Expected Results:  Netscape Communicator window appears

Additional info:

A gdb session reveal that _pthread_cleanup_upto is the location of the
segmentation fault:

$ gdb /usr/lib/netscape/netscape-communicator 
GNU gdb Red Hat Linux (5.2.1-4)
Copyright 2002 Free Software Foundation, Inc.
GDB is free software, covered by the GNU General Public License, and you are
welcome to change it and/or distribute copies of it under certain conditions.
Type "show copying" to see the conditions.
There is absolutely no warranty for GDB.  Type "show warranty" for details.
This GDB was configured as "i386-redhat-linux"...
(no debugging symbols found)...
(gdb) r
Starting program: /usr/lib/netscape/netscape-communicator 
(no debugging symbols found)...(no debugging symbols found)...
(no debugging symbols found)...(no debugging symbols found)...
(no debugging symbols found)...(no debugging symbols found)...
(no debugging symbols found)...(no debugging symbols found)...
(no debugging symbols found)...[New Thread 16384 (LWP 1388)]
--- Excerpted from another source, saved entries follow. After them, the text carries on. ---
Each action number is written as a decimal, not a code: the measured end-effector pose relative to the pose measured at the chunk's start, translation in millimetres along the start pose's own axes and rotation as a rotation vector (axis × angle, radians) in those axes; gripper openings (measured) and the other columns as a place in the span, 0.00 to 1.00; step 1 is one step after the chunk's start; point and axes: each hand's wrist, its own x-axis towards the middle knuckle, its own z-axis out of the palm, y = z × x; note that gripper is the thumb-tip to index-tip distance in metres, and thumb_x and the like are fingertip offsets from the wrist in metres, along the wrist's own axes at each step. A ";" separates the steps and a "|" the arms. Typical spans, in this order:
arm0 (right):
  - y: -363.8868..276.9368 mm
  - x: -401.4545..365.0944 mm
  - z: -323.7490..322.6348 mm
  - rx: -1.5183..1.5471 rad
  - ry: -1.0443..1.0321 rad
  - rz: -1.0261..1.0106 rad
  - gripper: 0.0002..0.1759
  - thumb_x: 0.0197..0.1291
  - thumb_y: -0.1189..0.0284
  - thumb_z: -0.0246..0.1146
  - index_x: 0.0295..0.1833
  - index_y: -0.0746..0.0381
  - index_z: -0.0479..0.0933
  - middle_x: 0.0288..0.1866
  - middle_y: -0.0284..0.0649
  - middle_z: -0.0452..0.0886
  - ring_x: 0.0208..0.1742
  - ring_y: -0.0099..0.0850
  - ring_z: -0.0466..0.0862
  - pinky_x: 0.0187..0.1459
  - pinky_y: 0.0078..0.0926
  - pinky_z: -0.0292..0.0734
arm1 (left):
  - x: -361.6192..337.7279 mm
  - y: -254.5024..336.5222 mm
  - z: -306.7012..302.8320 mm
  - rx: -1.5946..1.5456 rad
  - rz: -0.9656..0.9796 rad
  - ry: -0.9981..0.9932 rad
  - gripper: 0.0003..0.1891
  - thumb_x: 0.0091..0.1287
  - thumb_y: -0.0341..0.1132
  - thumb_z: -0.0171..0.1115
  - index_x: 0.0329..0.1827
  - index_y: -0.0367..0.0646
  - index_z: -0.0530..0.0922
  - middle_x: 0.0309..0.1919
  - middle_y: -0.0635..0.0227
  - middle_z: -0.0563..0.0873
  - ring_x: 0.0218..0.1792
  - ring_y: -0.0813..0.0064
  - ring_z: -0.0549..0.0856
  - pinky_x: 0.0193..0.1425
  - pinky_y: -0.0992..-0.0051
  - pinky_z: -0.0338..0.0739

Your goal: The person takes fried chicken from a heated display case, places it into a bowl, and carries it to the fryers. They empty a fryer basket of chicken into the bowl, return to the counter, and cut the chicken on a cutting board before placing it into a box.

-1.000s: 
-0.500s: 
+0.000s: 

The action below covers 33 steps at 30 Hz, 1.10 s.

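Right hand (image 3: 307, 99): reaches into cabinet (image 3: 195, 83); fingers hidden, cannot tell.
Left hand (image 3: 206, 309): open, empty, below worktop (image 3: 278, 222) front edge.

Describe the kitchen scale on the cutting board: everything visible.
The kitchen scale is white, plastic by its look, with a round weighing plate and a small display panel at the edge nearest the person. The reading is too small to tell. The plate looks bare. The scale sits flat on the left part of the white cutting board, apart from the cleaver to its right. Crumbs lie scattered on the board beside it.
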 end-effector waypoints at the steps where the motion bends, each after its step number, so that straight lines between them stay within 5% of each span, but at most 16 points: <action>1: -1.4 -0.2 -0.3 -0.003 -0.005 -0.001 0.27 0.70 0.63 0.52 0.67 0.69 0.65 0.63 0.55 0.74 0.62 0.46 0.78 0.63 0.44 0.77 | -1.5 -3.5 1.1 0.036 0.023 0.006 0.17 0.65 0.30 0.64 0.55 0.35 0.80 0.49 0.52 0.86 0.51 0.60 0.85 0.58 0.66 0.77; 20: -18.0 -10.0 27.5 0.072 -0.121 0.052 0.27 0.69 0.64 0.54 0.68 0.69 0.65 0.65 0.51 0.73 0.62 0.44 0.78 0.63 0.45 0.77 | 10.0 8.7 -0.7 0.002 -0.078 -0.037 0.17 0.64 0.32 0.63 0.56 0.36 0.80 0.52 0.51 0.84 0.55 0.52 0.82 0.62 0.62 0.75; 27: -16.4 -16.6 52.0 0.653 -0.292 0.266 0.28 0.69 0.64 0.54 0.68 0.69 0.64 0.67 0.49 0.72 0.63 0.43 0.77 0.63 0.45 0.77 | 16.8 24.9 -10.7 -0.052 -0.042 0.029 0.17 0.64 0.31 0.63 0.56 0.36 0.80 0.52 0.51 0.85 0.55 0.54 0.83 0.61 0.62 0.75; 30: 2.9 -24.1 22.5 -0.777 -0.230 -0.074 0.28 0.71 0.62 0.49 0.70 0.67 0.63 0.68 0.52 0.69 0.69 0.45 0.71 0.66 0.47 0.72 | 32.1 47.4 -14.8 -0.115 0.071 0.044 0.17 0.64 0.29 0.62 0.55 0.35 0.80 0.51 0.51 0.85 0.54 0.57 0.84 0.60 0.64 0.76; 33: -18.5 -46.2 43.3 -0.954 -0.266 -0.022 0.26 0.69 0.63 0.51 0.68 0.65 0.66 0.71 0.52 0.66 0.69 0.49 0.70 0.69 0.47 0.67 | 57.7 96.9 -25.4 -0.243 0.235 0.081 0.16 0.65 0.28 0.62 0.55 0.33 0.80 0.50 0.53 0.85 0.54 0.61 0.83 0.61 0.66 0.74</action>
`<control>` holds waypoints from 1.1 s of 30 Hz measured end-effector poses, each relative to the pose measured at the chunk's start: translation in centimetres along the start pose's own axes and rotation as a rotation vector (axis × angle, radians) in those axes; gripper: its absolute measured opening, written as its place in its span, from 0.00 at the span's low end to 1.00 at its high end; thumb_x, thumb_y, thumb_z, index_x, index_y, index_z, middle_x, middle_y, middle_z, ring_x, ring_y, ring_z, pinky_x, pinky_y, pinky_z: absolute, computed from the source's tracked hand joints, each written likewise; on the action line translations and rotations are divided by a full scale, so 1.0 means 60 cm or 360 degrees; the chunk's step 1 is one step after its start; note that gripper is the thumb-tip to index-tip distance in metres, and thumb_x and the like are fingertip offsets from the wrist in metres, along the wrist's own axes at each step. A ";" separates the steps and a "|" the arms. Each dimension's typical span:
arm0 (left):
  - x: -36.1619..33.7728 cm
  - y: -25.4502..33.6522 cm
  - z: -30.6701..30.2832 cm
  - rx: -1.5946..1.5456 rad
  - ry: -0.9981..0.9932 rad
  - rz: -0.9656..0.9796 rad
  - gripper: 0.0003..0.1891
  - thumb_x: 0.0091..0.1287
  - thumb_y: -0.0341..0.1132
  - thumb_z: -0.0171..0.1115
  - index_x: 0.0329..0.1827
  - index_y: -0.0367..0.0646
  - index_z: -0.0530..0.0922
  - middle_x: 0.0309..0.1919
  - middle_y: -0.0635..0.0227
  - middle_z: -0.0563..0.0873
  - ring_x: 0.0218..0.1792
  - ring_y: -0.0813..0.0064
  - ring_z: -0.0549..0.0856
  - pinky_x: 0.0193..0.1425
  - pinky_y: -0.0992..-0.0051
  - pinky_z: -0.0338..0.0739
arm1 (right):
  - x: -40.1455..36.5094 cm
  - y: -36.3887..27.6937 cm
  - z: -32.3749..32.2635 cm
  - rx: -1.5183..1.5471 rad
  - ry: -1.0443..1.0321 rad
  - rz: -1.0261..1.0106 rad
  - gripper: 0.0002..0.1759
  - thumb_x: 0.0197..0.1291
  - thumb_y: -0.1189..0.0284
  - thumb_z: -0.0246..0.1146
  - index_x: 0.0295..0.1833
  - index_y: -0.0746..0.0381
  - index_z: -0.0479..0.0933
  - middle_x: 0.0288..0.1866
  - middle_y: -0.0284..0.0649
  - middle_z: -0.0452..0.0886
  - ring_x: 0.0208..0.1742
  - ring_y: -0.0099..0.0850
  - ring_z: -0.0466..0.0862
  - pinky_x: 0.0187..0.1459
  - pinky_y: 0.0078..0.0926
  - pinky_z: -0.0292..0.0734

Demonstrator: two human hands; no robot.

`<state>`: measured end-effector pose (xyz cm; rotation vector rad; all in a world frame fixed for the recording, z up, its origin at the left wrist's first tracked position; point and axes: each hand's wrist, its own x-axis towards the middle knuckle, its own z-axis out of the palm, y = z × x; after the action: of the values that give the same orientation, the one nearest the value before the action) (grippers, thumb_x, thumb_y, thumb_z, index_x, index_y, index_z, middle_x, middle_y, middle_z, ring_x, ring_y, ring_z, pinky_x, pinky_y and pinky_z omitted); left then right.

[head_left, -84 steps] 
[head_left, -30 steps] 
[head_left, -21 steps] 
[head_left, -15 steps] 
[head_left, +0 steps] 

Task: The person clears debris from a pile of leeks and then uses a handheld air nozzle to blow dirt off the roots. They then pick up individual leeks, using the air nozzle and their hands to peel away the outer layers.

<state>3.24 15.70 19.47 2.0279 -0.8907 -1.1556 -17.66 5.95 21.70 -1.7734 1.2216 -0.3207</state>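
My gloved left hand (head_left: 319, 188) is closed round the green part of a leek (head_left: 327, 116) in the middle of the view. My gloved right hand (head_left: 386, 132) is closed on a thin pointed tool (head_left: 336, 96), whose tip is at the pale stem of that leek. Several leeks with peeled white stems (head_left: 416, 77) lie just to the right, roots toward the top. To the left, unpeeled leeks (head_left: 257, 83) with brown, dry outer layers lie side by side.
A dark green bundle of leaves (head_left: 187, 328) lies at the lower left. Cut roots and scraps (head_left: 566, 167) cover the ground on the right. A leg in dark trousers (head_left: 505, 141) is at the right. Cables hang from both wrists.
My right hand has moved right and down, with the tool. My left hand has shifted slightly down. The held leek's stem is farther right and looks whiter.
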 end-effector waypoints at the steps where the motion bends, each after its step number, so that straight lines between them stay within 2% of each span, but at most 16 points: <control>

Program received signal SIGSEGV, Segmentation fault.
[Switching to Thread 16384 (LWP 1388)]
0x407f492f in __pthread_cleanup_upto () from /lib/libpthread.so.0
(gdb) c
Continuing.

Program received signal SIGBUS, Bus error.
0x40239f81 in kill () from /lib/libc.so.6

Kernel running is vanilla 2.4.20 but also trying with 2.4.18-27.8.0 from Redhat
Updates netscape gives the same error.

Comment 1 Jakub Jelinek 2003-03-26 17:50:58 UTC
Can you please try ftp://people.redhat.com/jakub/glibc/errata/8.0/ ?

Comment 2 Abramo Bagnara 2003-03-26 21:49:34 UTC
I get exactly the same results also after installing RPMS in
ftp://people.redhat.com/jakub/glibc/errata/8.0/ as you suggest.

I've also tried to reboot the machine after this test upgrade, but nothing has
changed.

Comment 3 Jakub Jelinek 2003-03-29 08:49:14 UTC
One more attempt: ftp://people.redhat.com/jakub/glibc/errata/8.0/*4.80.3*
There were apparently more things needed on kernels which provide broken
AT_PLATFORM aux vector element.

Comment 4 Abramo Bagnara 2003-03-29 22:50:05 UTC
Using 4.80.3 as you suggest I get the following results:

$ /usr/bin/netscape
Bus error

_but_

$ /usr/lib/netscape/netscape-communicator 

works.

I've traced the culprit in:

$ LD_ASSUME_KERNEL=2.2.5 /usr/lib/netscape/netscape-communicator 
Bus error

Does this means this is a bug in netscape wrapper script?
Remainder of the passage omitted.